Майне либе Лизхен - страница 23



– Да на х… мне твоя зарплата?! – возмутилась Галина. – Я работать и не собиралась! Чего мне – пенсии не хватит? Я отдыхать буду. Наработалась.

– Если бы ты одна отдыхала – еще полдела, – ласково начала Елизавета Владимировна. – Так ты ведь Алексея Николаевича спаиваешь. Тебя дома оставить на неделю – и сама человеческий облик потеряешь, и его до греха доведешь.

– Чего ты ко мне пристала? – возмутилась Галина. – Не пойду, бляха-муха – и все тут!

– Поздно, – сообщила соседка. – Ты что, не понимаешь? Тебя уже с утра по всем каналам проверили, везде записали… Теперь отказываться нельзя.

– Почему? – не поняла Галина. – Х… они мне сделают?

– Совсем от жизни отстала, последние мозги скоро пропьешь, – вздохнула Елизавета Владимировна. – Ты заявление в отделе кадров написала?

– Ну…

– Считай, подписку дала. Это же режимный объект! Мэр! И консульство США. Видела, какая охрана? Милиция. И рамка металлическая на входе.

– И на х… им эта рамка?

– От террористов. Если оружие мимо понесут – она запищит. Короче говоря, отсюда так просто никто не уходит. Могут быть большие неприятности.

– Какие еще, б… неприятности? – возмутилась Галина, но уже не так уверенно.

Вместо ответа соседка пожала плечами и многозначительно промолчала, и это молчание лучше всяких слов убедило Галину в безысходности ее положения.

– Да, и еще вот что, – оглянувшись по сторонам, как бы опасаясь, что их подслушают, зашептала Елизавета Владимировна. – Если ты здесь, на работе, хоть раз отпустишь словечко из твоих обычных выражений…

– Каких… выражений? – обессиленно спросила Галина.

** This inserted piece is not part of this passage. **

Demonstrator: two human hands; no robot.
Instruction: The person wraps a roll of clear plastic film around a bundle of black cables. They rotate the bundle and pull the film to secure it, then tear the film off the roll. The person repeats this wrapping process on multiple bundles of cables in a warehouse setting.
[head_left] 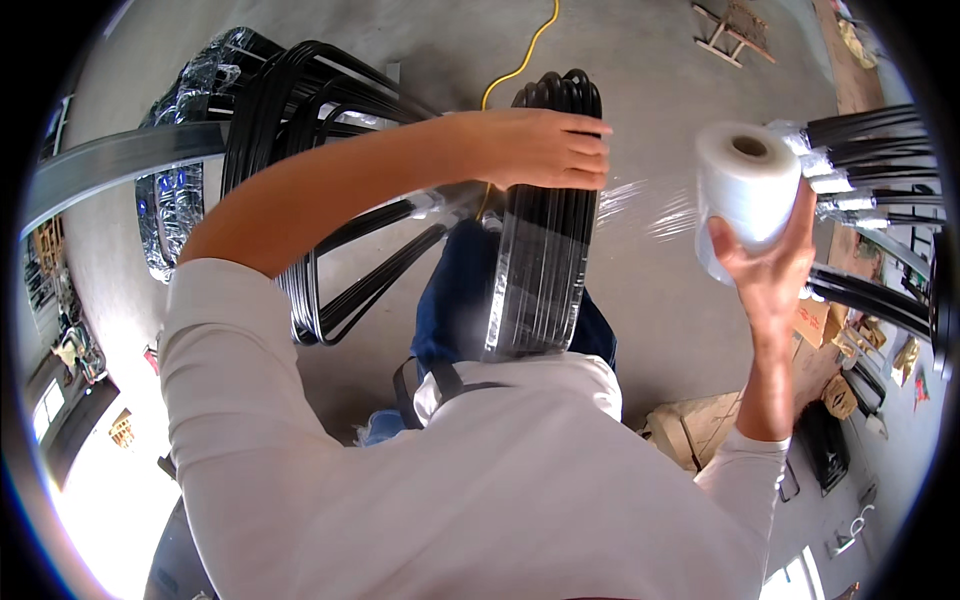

– Вот этих самых. Которыми твои шоферы восхищались. Ну что тебе, повторить весь список? Я могу, честное слово, но не буду. Так вот, если ты хоть одно такое словечко ляпнешь, тебя сразу арестуют. Были прецеденты.

– За что?! – Галина споткнулась и едва устояла на ногах. – За что арестуют-то?!

– За оскорбление власти. Теперь с этим опять строго, – подняла палец вверх Елизавета Владимировна, как бы призывая в свидетели высшие силы. – Начинают, как раньше, гайки закручивать. Считай, опять однопартийную систему ввели, как раньше КПСС. И правильно, сколько можно? Так что мой полы и помалкивай.

– И что – ни слова? Б…! – простонала Галина.

– Ну отчего же? Можешь говорить «добрый день», «спасибо» и «пожалуйста», – великодушно разрешила Ба. – Посмотри, это там не наш трамвай? А то мне еще рыбу жарить. И держи меня крепче, я, если упаду, то уже не встану. Давай-давай, побежали!

* * *

К семи часам Левушка дома еще не появился и даже не позвонил, хотя к началу собрания он обещал прийти. Ба, как всегда, немедленно начала паниковать и воображать всевозможные неприятности, но звонить ему на сотовый все же не стала – мало ли какие дела у молодого человека, не стоит старухе быть навязчивой со своими тревогами и мнительностью. Он знает, что она волнуется, и позвонит сам, как только сможет. Поэтому на собрание Ба отправилась одна, предусмотрительно прихватив табуретку – ноги уже не те, чтоб стоять.

Обычно в зимнее время такие мероприятия проходили на площадке между первым и вторым этажом, и, когда в доме было десять квартир, народу набивалось – на каждой ступеньке стояли. Когда началась эпоха приватизации квартир, жильцов первого этажа быстренько расселили, причем одна пьющая семейная пара из третьей квартиры при этом просто канула в небытие, а полусумасшедшую старуху из четвертой увезли куда-то на «Скорой», и больше она не вернулась. Воронова тогда не раз ходила к участковому, беспокоилась, просила узнать об их судьбе, и вежливый младший лейтенант Ларькин ее успокоил: документы в порядке, уехали ваши соседи куда-то в область, и слава богу – тот еще был контингент. А соседка лечится в психоневрологическом интернате, ее делами дочь занимается.